What is being asked:
In the entries that follow, the lines from the one with "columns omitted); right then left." through the one with "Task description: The" are the ones to write out, exactly and with both ends included. Nothing else should appear.

★ ★ ★ ★ ★

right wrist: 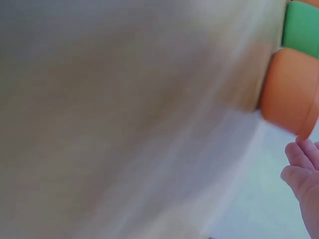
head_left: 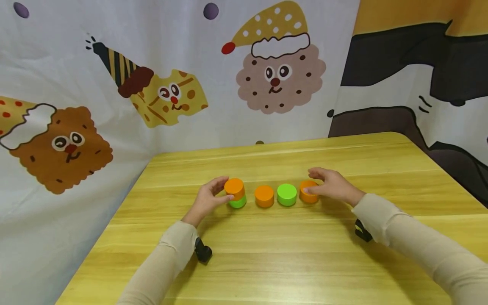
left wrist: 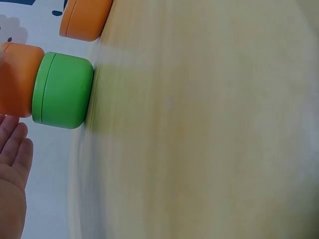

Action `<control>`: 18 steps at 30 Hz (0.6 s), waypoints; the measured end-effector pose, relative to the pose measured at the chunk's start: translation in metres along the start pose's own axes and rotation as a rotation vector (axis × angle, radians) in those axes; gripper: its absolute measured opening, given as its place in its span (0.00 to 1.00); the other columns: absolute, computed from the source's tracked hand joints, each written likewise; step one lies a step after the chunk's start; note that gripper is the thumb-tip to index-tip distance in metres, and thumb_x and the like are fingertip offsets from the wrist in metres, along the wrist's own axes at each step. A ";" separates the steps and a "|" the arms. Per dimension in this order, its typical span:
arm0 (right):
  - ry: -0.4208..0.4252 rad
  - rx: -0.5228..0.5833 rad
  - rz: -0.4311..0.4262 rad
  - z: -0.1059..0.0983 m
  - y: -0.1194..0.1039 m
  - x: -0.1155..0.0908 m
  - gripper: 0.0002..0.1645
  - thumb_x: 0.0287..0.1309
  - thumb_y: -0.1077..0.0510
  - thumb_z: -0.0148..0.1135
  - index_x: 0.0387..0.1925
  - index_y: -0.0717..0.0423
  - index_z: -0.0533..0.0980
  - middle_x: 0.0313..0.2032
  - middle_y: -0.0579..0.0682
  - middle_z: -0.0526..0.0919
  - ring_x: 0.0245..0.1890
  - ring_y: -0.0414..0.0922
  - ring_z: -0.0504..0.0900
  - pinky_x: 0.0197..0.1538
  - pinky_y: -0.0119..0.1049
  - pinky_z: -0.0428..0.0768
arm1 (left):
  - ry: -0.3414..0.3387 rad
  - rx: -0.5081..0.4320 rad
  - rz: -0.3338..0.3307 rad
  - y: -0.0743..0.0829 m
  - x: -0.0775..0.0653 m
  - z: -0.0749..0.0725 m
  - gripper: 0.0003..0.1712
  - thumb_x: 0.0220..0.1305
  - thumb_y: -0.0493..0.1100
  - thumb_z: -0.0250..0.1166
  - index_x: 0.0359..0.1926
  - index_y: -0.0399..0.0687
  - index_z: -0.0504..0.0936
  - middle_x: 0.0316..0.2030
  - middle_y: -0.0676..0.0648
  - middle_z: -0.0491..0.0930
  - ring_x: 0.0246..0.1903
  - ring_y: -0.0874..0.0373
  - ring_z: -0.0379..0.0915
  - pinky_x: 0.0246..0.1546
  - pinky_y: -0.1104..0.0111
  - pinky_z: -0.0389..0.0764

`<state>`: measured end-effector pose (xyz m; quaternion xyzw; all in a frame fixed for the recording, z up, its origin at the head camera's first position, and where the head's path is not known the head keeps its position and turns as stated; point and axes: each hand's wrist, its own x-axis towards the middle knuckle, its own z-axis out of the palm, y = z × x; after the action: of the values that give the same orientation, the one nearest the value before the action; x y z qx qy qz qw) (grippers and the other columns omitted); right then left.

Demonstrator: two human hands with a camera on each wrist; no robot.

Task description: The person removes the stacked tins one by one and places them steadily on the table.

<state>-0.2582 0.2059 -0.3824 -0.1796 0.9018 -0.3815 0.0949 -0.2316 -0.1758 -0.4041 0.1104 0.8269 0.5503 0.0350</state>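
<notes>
My left hand (head_left: 207,199) grips an orange lidded jar (head_left: 234,187), thumb in front and fingers behind. That jar sits on top of a green lidded jar (head_left: 238,202), and the left wrist view shows the pair with the left fingers (left wrist: 17,147) beside the orange one. To the right stand a second orange jar (head_left: 264,196), then another green jar (head_left: 286,195). At the row's right end, my right hand (head_left: 335,185) is spread around a third orange jar (head_left: 308,195), its thumb overlapping the front. In the right wrist view the fingertips lie close to this jar (right wrist: 289,92).
The jars stand in a row across the wood-grain table (head_left: 267,250). Behind the table's far edge hangs a white cloth (head_left: 213,127) printed with cartoon biscuits. A black wrist device (head_left: 203,251) sits under the left cuff, another (head_left: 362,231) under the right.
</notes>
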 end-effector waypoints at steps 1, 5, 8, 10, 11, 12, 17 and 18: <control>0.002 -0.006 -0.008 0.000 -0.003 0.003 0.52 0.50 0.41 0.66 0.65 0.68 0.58 0.60 0.67 0.67 0.62 0.63 0.63 0.63 0.58 0.63 | -0.008 0.011 -0.005 0.000 0.000 -0.001 0.41 0.52 0.44 0.71 0.65 0.40 0.64 0.61 0.42 0.69 0.62 0.49 0.63 0.64 0.58 0.65; 0.007 0.012 -0.029 0.002 -0.018 0.014 0.51 0.50 0.41 0.67 0.66 0.63 0.58 0.62 0.64 0.66 0.64 0.61 0.61 0.64 0.57 0.62 | -0.042 0.046 -0.013 0.000 -0.001 -0.002 0.42 0.52 0.45 0.71 0.66 0.40 0.62 0.63 0.42 0.66 0.63 0.49 0.61 0.65 0.59 0.63; -0.002 0.035 -0.045 0.003 -0.032 0.024 0.49 0.51 0.42 0.66 0.67 0.59 0.57 0.64 0.61 0.65 0.65 0.59 0.60 0.65 0.56 0.60 | -0.053 0.055 -0.012 0.000 -0.001 -0.002 0.42 0.52 0.44 0.71 0.66 0.40 0.62 0.64 0.41 0.65 0.64 0.48 0.60 0.65 0.58 0.62; -0.012 0.046 -0.066 0.004 -0.041 0.029 0.48 0.51 0.42 0.66 0.67 0.58 0.57 0.64 0.60 0.64 0.66 0.59 0.60 0.66 0.56 0.59 | -0.053 0.062 -0.015 0.001 -0.001 -0.002 0.42 0.52 0.44 0.71 0.66 0.41 0.63 0.63 0.41 0.65 0.64 0.49 0.60 0.65 0.58 0.62; -0.017 0.051 -0.078 0.004 -0.045 0.031 0.48 0.51 0.43 0.66 0.67 0.58 0.57 0.64 0.60 0.65 0.66 0.58 0.60 0.66 0.56 0.59 | -0.053 0.067 -0.014 0.001 -0.001 -0.002 0.42 0.52 0.45 0.71 0.66 0.41 0.63 0.63 0.41 0.66 0.64 0.49 0.60 0.65 0.58 0.62; -0.023 0.054 -0.092 0.005 -0.050 0.034 0.48 0.51 0.43 0.67 0.68 0.58 0.57 0.64 0.59 0.65 0.66 0.58 0.60 0.66 0.56 0.59 | -0.054 0.069 -0.018 0.001 -0.001 -0.002 0.42 0.51 0.44 0.71 0.65 0.42 0.64 0.63 0.42 0.66 0.64 0.49 0.61 0.65 0.58 0.62; -0.054 0.036 -0.183 0.017 -0.066 0.044 0.47 0.50 0.45 0.68 0.66 0.61 0.60 0.62 0.61 0.68 0.63 0.56 0.65 0.65 0.55 0.63 | -0.054 0.091 -0.040 0.000 -0.001 -0.001 0.41 0.50 0.43 0.72 0.64 0.42 0.65 0.62 0.41 0.68 0.63 0.48 0.62 0.65 0.58 0.63; -0.068 0.030 -0.200 0.020 -0.068 0.046 0.47 0.50 0.45 0.68 0.65 0.61 0.61 0.61 0.61 0.69 0.63 0.56 0.66 0.64 0.55 0.64 | -0.056 0.095 -0.047 0.000 -0.001 -0.001 0.41 0.50 0.43 0.72 0.64 0.41 0.65 0.61 0.41 0.68 0.63 0.47 0.62 0.65 0.58 0.63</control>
<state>-0.2774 0.1306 -0.3488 -0.2799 0.8699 -0.3962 0.0896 -0.2308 -0.1773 -0.4038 0.1077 0.8532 0.5062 0.0658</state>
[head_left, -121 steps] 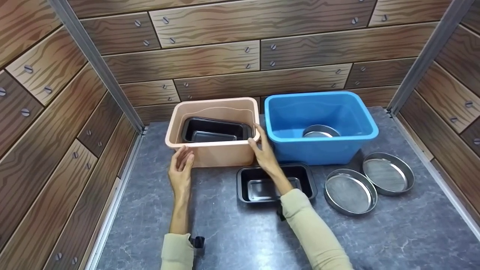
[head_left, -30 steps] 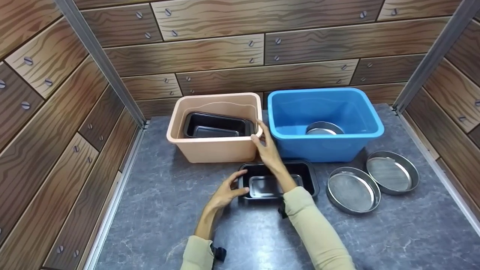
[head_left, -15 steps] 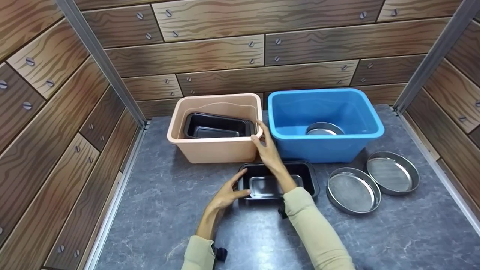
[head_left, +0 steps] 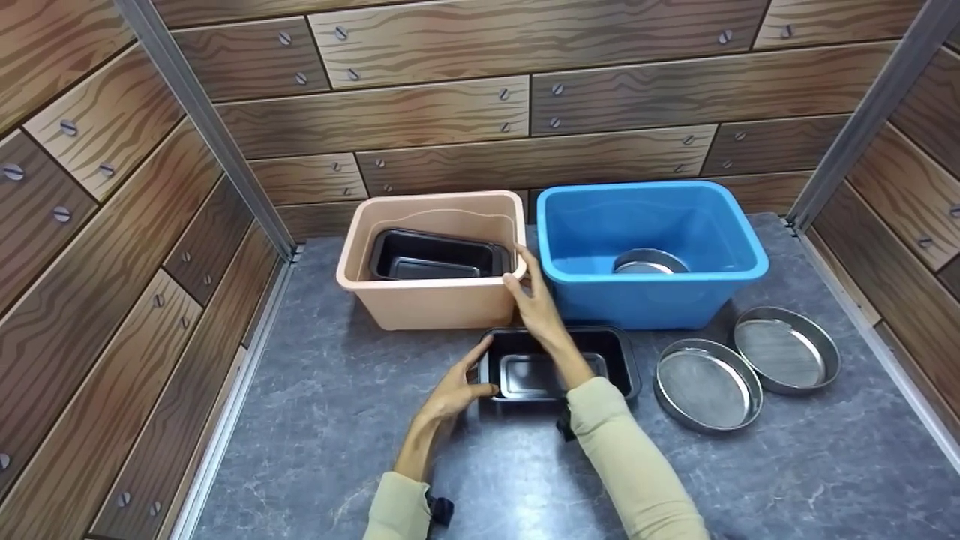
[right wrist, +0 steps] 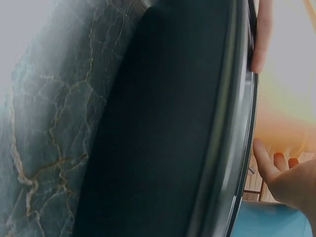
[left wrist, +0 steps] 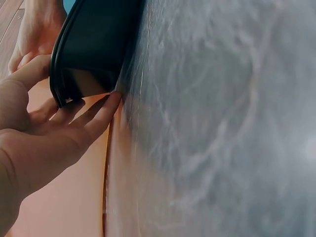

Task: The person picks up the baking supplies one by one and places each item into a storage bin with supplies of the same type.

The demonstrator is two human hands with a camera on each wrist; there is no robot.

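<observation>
Black loaf pan [head_left: 525,375] sits on the grey table [head_left: 322,427] before the peach bin [head_left: 442,309], its left end gripped by the left hand [head_left: 454,390]. The thumb and forefinger spread to opposite corners, with other fingers bent beneath the rim. From my remote post, I judge the step in hand to be securing that hold; the next move likely calls for a level lift over the bin's front rim, toward the second loaf pan [head_left: 431,247] inside. The right hand [head_left: 536,304] grips the bin's right front corner, thumb and fingers parted around it. I see the left arm [head_left: 412,457] angled inward, while the right arm [head_left: 630,461] crosses above the pan, an obstacle I would want cleared first.
</observation>
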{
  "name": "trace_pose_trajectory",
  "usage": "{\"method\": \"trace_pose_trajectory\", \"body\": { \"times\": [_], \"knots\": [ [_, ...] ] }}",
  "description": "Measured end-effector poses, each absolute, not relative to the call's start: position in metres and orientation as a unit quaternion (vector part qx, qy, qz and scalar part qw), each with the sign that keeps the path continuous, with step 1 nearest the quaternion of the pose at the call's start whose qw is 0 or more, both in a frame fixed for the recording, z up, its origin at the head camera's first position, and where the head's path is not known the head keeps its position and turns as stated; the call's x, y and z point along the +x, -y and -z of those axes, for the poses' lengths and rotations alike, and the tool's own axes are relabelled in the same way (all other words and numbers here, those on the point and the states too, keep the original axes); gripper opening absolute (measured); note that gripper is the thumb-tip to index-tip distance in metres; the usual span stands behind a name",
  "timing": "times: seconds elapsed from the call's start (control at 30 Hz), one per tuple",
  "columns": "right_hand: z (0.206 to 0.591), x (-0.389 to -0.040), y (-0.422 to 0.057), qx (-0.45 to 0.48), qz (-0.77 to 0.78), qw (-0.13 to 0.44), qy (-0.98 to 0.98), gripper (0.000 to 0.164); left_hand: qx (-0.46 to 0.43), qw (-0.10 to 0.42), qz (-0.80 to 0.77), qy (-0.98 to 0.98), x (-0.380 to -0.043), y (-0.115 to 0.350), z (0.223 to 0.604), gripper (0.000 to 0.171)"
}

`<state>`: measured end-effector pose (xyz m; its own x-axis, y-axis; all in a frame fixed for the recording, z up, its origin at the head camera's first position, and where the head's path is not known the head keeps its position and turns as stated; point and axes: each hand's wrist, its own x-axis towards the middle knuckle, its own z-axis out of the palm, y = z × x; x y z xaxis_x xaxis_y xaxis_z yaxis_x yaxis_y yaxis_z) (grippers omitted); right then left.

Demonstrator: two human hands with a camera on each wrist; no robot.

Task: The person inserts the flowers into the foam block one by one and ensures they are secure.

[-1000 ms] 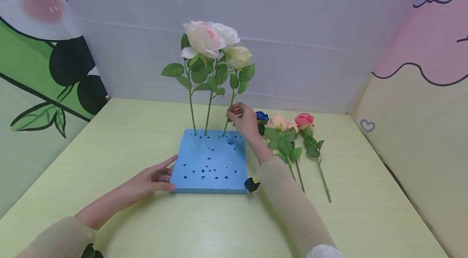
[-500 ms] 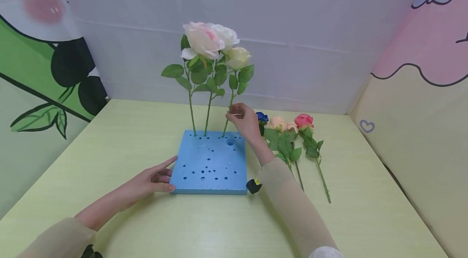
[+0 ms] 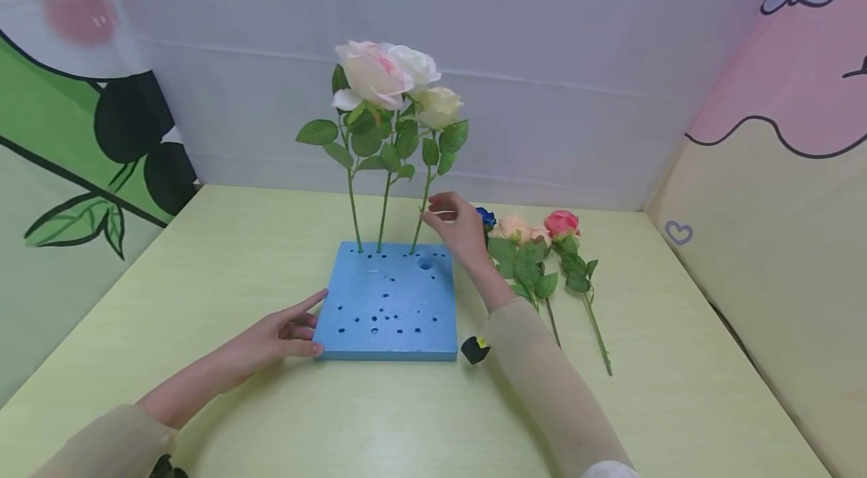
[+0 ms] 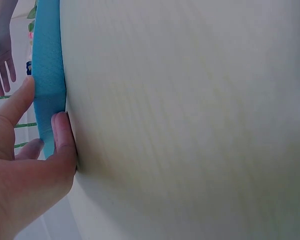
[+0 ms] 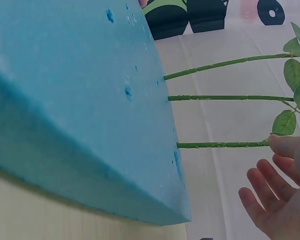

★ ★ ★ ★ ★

Output of the task:
`<state>`: measured end-effector pose (xyz m; quaternion xyzw; all in a frame fixed for the recording, z up, its origin at the head camera's first position, and where the head's path is not known the head keeps its position and turns as stated; point and axes: each hand's wrist, its own x-axis towards the middle knuckle, its own z-axis out of the palm, y = z × x; after the action: of the values that give the same orientation, the one nearest the value before the action; x y z qx qy qz qw) (grippers and the other columns omitted); right then left.

Demonstrator: two human hands with a camera on each wrist; no robot.

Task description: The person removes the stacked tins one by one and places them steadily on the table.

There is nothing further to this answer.